## ASSIGNMENT
In the listing below, find the line with "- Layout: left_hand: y", then repeat exactly every line from the top through that one.

## RECORDED DATA
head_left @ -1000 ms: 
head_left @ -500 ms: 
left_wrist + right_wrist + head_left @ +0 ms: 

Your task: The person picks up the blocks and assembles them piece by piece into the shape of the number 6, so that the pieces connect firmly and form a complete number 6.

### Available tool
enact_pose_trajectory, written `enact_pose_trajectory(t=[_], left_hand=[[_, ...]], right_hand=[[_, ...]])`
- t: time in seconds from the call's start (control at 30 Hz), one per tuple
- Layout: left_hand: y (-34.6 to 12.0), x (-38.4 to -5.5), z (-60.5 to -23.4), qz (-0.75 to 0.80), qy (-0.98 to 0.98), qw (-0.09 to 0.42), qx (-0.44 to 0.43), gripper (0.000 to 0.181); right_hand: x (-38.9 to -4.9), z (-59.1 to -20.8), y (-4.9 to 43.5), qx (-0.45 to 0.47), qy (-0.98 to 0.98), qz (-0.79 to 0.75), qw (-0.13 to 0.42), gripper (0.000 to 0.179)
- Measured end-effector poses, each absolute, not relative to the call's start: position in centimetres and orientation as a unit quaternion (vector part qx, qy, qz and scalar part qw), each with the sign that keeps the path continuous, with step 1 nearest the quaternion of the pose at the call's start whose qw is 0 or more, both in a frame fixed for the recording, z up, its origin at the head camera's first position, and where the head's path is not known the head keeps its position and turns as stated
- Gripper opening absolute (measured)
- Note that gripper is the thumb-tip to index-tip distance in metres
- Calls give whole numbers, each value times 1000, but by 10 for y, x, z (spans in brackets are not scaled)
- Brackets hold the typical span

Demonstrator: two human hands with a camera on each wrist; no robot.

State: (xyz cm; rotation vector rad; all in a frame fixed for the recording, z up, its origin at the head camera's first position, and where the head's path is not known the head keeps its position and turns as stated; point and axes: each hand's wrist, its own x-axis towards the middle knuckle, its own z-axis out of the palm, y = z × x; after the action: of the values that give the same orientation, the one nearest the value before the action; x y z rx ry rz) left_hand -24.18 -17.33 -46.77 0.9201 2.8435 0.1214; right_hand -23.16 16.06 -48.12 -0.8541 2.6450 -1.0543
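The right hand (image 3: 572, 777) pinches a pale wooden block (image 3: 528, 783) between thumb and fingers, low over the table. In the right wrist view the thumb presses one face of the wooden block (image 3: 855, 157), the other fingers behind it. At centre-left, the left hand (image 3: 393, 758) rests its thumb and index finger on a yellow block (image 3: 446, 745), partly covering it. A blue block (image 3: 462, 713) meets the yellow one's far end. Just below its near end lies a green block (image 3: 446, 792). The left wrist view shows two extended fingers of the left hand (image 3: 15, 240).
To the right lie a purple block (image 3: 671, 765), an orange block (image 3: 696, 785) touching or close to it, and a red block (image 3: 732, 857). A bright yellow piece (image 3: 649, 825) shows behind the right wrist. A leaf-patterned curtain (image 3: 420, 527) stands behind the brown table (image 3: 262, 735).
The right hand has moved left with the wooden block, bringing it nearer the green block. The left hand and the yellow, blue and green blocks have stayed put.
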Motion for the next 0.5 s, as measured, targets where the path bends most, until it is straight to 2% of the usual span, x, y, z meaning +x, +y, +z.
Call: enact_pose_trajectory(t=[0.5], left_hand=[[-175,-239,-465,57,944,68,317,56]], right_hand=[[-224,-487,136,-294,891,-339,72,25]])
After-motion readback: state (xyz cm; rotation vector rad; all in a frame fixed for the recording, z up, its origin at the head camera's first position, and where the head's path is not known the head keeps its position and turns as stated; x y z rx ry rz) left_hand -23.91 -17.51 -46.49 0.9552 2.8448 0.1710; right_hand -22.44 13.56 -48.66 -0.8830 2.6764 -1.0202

## SOLUTION TO THE EXERCISE
head_left @ -1000 ms: 
head_left @ -500 ms: 
left_wrist + right_wrist + head_left @ +0 ms: 

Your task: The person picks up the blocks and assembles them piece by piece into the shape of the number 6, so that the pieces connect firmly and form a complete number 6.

### Available tool
enact_pose_trajectory, written `enact_pose_trajectory(t=[_], left_hand=[[_, ...]], right_hand=[[_, ...]])`
- t: time in seconds from the call's start (control at 30 Hz), one per tuple
- Layout: left_hand: y (-34.6 to 12.0), x (-38.4 to -5.5), z (-60.5 to -23.4), qz (-0.75 to 0.80), qy (-0.98 to 0.98), qw (-0.09 to 0.42), qx (-0.44 to 0.43), gripper (0.000 to 0.181); right_hand: x (-38.9 to -4.9), z (-59.1 to -20.8), y (-4.9 to 43.5), qx (-0.45 to 0.47), qy (-0.98 to 0.98), qz (-0.79 to 0.75), qw (-0.13 to 0.42), gripper (0.000 to 0.179)

No further answer is needed.